Condition codes, by the way, are where you keep track of things like whether the last math carried or overflowed or not, and of certain modes like whether the processor should let anyone interrupt it or not. The carry bit (C) in the condition code register is what allows BCC (Branch Carry Clear) to fall through and add 1 to the high byte in the above code.

One more useful example is moving a block of code:

* Parameters on stack, hard limit of 2048 bytes.
* pushed in order of source, destination, count:
* 0,S ; return PC
* 2,S ; count
* 4,S ; destination
* 6,S ; source
* Slightly paranoid code.
BLOCKMOVE:
TSX
LDAB 3,X
LDAA 2,X
STAB <COUNT+1 ; Page zero globals, erk.
STAA <COUNT
BMI BLOCKMOVEEND ; Bit 15 set is way too big.
SUBB #1 ; Yes, this is necessary.
SBCA #8 ; 8*256+1 == 2049
BCC BLOCKMOVEEND ; Don't even try if too much.
LDX 4,X
STX <DESTINATION
TSX
LDX 6,X
STX <SOURCE
* We know it's a good, non-zero count.
LDAB <COUNT+1 ; Low byte, easier to check the count.
BRA BLOCKMOVETEST ; Test on entry does what you want.
BLOCKMOVELOOP:
LDX <SOURCE
LDAA 0,X
INX
STX <SOURCE
LDX <DESTINATION
STAA 0,X
INX
STX <DESTINATION
BLOCKMOVETEST:
SUBB #1 ; Reflect it in carry
BCC BLOCKMOVELOOP ; Gets much harder if not test on entry.
DEC <COUNT
BMI BLOCKMOVEDONE ; For count < 256 at start.
BNE BLOCKMOVELOOP
BLOCKMOVEDONE:
TSX
LDAA <DESTINATION
LDAB <DESTINATION+1
STAA 4,X
STAB 5,X
LDAA <SOURCE
LDAB <SOURCE+1
STAA 6,X
STAB 7,X
BLOCKMOVEEND:
RTS
* Leave the parameters for the calling routine.

That looks inefficient, but in the mid 1970s it wasn't that bad.

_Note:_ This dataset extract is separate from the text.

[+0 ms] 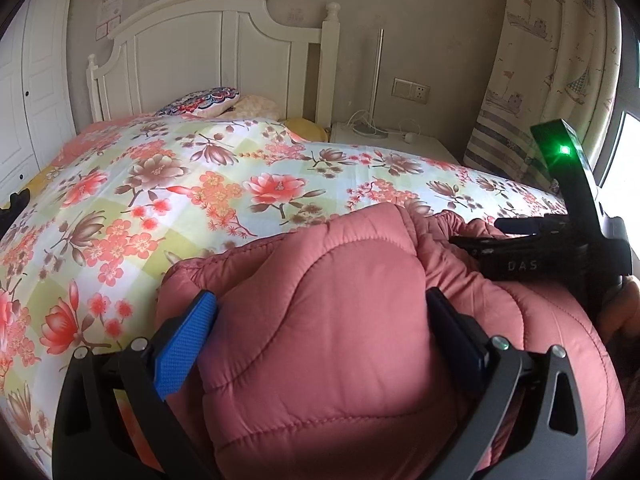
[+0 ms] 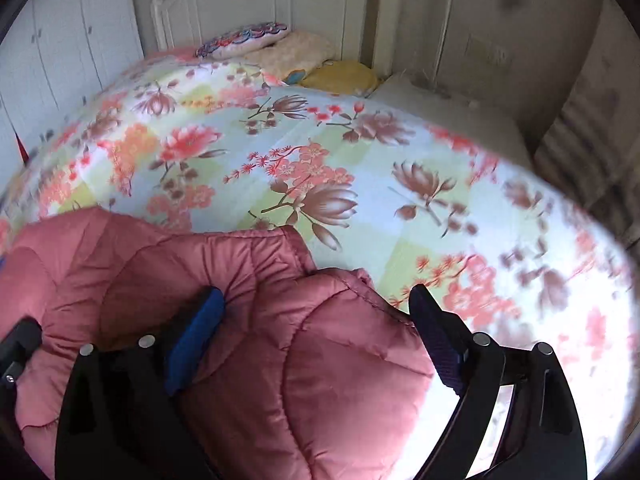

But it definitely shows one of the warts of the 6800, and one of the motivations for adding index registers.

There are ways to do it quicker, especially if you know how much you are moving when you are writing the code. These tricks involve buffer alignment and size alignment and unrolling the loop, etc. That's not what we need to look at here.

(The 6800 was used in a few PCs and game machines of the late 1970s and early 1980s, for example, the APF Imagination Machine and the Tektronix 4050, and some more obscure office machines.)

Now I'm not going to get into the 6800 vs. 8080 vs. 6502 question here. (Maybe I should someday, somewhere else. Not today.) Suffice it to say that the 6800 had some charm points and some warts. All the CPUs back then did.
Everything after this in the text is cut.